Managing multiple buildings without losing your mind
Growing from one building to two — then five — feels exciting until you realize you're drowning in spreadsheets, missed calls, and conflicting records. Here is how experienced multi-property owners in Bangladesh stay on top of it all.
Centralize everything in one platform
The biggest mistake multi-property owners make is using a separate system for each building. One building gets a spreadsheet, another gets a WhatsApp group, and a third gets a notebook. When something goes wrong, you can't see the full picture.
A single platform like Bari Shamlai lets you see all buildings, all units, and all outstanding payments on one screen.
Standardize your processes
Every building should have the same lease template, the same due dates, the same late-fee policy, and the same onboarding checklist for new tenants. Standardization means you can delegate without retraining someone every time.
Hire a building caretaker per building
Once you're managing more than 8–10 units in a single building, a full-time caretaker becomes cost-effective.

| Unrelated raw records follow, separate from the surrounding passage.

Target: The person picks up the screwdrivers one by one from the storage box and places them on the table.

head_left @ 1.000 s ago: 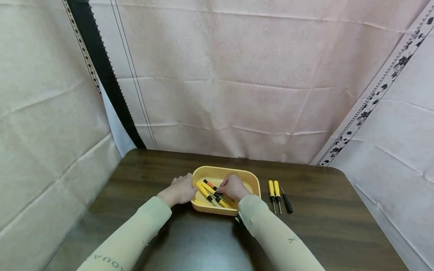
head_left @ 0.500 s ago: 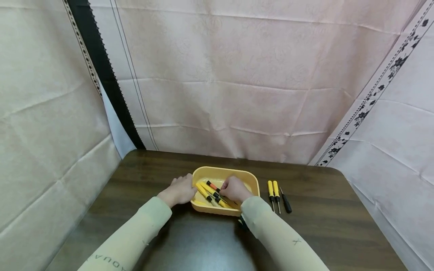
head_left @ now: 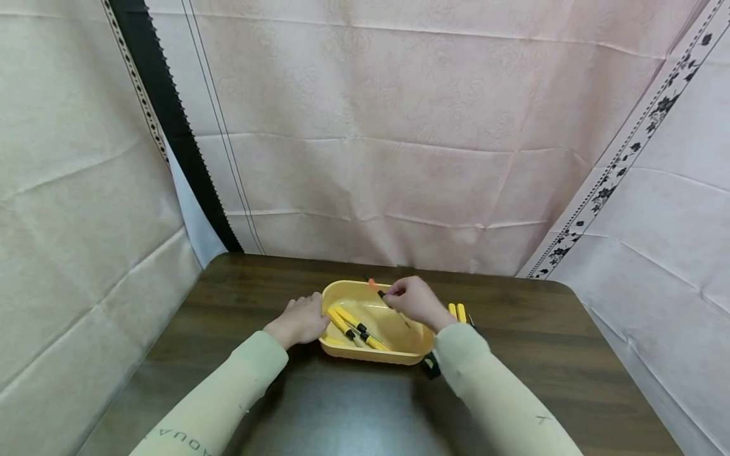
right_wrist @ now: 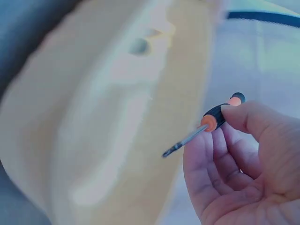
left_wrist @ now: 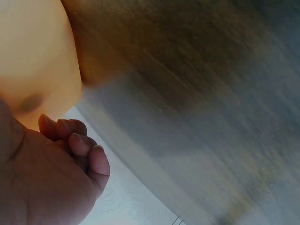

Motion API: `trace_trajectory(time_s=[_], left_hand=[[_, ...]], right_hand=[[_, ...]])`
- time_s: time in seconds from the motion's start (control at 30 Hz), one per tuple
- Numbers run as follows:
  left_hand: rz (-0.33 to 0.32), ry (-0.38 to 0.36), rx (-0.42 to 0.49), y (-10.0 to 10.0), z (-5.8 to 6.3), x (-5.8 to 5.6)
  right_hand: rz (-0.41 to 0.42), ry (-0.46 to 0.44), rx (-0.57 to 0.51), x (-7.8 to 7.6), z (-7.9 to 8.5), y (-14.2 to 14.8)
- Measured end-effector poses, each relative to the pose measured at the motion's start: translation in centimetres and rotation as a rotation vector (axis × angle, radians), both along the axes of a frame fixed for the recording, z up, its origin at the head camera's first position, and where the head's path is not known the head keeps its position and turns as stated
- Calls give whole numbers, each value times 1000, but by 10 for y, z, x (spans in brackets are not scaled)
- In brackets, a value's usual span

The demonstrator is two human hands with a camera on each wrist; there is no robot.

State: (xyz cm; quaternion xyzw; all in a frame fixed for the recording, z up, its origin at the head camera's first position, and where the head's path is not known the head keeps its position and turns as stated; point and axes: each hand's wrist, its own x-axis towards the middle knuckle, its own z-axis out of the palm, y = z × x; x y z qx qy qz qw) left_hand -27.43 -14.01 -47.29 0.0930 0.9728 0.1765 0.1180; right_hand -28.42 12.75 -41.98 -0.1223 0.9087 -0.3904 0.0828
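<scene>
My right hand pinches an orange-and-black screwdriver by its handle, thumb against fingers. It is over the right half of a yellow plastic bin, the metal shaft slanting down to the right in the head view. My left hand grips the bin's left end; in the left wrist view its curled fingers lie by the bin's outer wall. Inside the bin, toward the left, lie several yellow-and-black screwdrivers.
Right of the bin, two yellow-handled screwdrivers lie side by side on the dark wooden table, partly hidden by my right arm. A dark screwdriver beside them is mostly covered. Pale patterned cloth hangs behind the table.
My right hand has lifted the orange-and-black screwdriver off the others in the bin and moved up and to the right. My left hand stays on the bin's left end.
</scene>
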Motion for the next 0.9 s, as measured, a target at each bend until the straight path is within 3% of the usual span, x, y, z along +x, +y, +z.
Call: trace_trajectory(time_s=[0.2, 0.4, 0.5, 0.67, 0.9], left_hand=[[12, -10, -5, -2, 0, 0], [10, -13, -5, -2, 0, -1], [8, -14, -8, -2, 0, -1], [8, -16, 0, -2, -1, -1], [7, -16, 9, 0, -1, -2]], right_hand=[[-103, -52, -186, -2, 19, 44], [-160, -128, -317, 0, 17, 84], [-174, -153, -334, 0, 13, 99], [-224, -166, -247, 2, 8, 121], [-250, -178, -281, 4, -11, 159]])
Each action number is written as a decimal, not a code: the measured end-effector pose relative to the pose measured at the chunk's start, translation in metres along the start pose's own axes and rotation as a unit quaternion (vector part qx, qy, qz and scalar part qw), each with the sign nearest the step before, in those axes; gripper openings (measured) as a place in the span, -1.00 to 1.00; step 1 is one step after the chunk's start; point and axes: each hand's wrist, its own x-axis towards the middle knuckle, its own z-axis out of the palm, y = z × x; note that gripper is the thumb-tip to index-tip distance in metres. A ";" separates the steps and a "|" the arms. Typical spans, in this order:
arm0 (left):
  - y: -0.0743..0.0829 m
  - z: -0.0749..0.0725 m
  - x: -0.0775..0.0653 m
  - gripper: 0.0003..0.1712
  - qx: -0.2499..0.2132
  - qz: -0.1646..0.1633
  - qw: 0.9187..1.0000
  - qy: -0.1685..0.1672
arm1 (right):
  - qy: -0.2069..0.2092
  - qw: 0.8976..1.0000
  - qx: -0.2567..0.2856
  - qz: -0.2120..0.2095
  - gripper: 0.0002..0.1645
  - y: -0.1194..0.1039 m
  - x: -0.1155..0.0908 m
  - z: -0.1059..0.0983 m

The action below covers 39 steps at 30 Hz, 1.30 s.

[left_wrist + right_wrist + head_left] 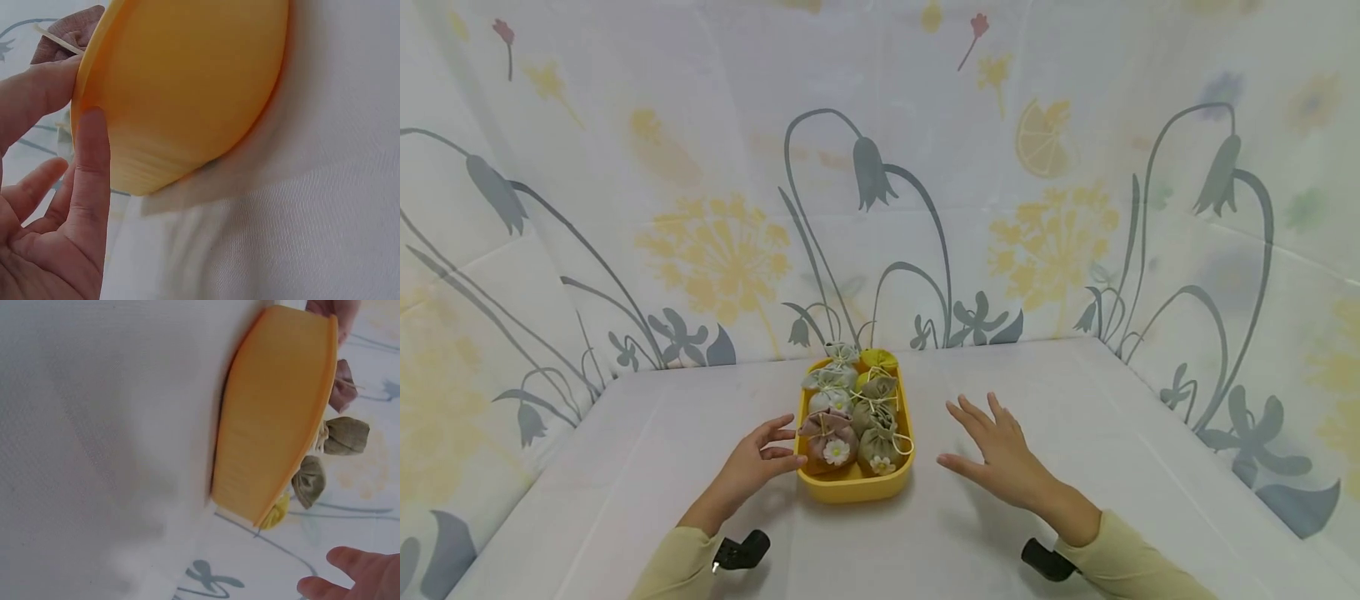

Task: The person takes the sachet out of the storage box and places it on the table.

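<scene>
A yellow rectangular tub (855, 492) stands on the white-covered table, packed with several small drawstring pouches. A mauve pouch (829, 442) with a white daisy and an olive pouch (880, 446) with a flower sit at its near end. Pale grey pouches (831, 387) and a yellow-green pouch (877, 359) lie farther back. My left hand (754, 458) is at the tub's near left side, its fingers loosely extended and fingertips right at the rim. On the right, my right hand (1000, 454) hovers apart from the tub with its fingers spread, holding nothing.
White tablecloth (1150, 500) covers the table, and a flower-printed cloth (925, 250) hangs behind and at both sides. A black wrist-worn device (742, 550) shows below the left wrist, and another black device (1047, 560) below the right one.
</scene>
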 end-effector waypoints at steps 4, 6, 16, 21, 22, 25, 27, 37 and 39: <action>-0.002 0.000 0.000 -0.17 -0.027 -0.008 1.000 -0.009 | -0.007 1.000 0.019 0.003 -0.08 -0.004 0.004 0.003; -0.003 -0.001 0.000 -0.18 -0.037 -0.012 0.999 -0.012 | -0.013 0.999 0.028 0.006 -0.08 -0.006 0.006 0.005; -0.001 0.001 -0.001 -0.21 -0.074 -0.018 0.997 -0.009 | -0.042 0.993 0.105 0.030 -0.09 -0.019 0.018 0.008; -0.003 0.002 -0.001 -0.22 -0.087 -0.019 0.996 -0.011 | -0.046 0.989 0.133 0.045 -0.11 -0.025 0.024 0.010; -0.004 0.002 0.000 -0.22 -0.089 -0.019 0.996 -0.012 | -0.046 0.988 0.137 0.048 -0.12 -0.026 0.026 0.011; -0.005 0.003 0.001 -0.23 -0.092 -0.018 0.996 -0.010 | -0.049 0.986 0.152 0.056 -0.13 -0.029 0.030 0.012; -0.005 0.003 0.001 -0.23 -0.093 -0.018 0.995 -0.010 | -0.051 0.984 0.161 0.062 -0.15 -0.032 0.033 0.013; -0.004 0.003 -0.001 -0.24 -0.093 -0.022 0.995 -0.008 | -0.068 0.972 0.213 0.076 -0.29 -0.041 0.046 0.021; -0.004 0.003 -0.001 -0.24 -0.094 -0.022 0.995 -0.007 | -0.071 0.969 0.229 0.060 -0.32 -0.041 0.049 0.022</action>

Their job: collect rent physically, report maintenance issues, and be the first point of contact for tenants. Your job becomes oversight, not operations.
Run monthly financial reviews
Once a month, review:
- Total rent collected vs. expected
- Outstanding balances
- Expense-to-revenue ratio per building
- Any units vacant longer than 30 days
Bari Shamlai's monthly report feature generates this summary automatically.
Know when to bring in professional management
If you cross 50 units, consider whether a professional property management company — one that charges 8–12% of collected rent — frees enough of your time to justify the cost.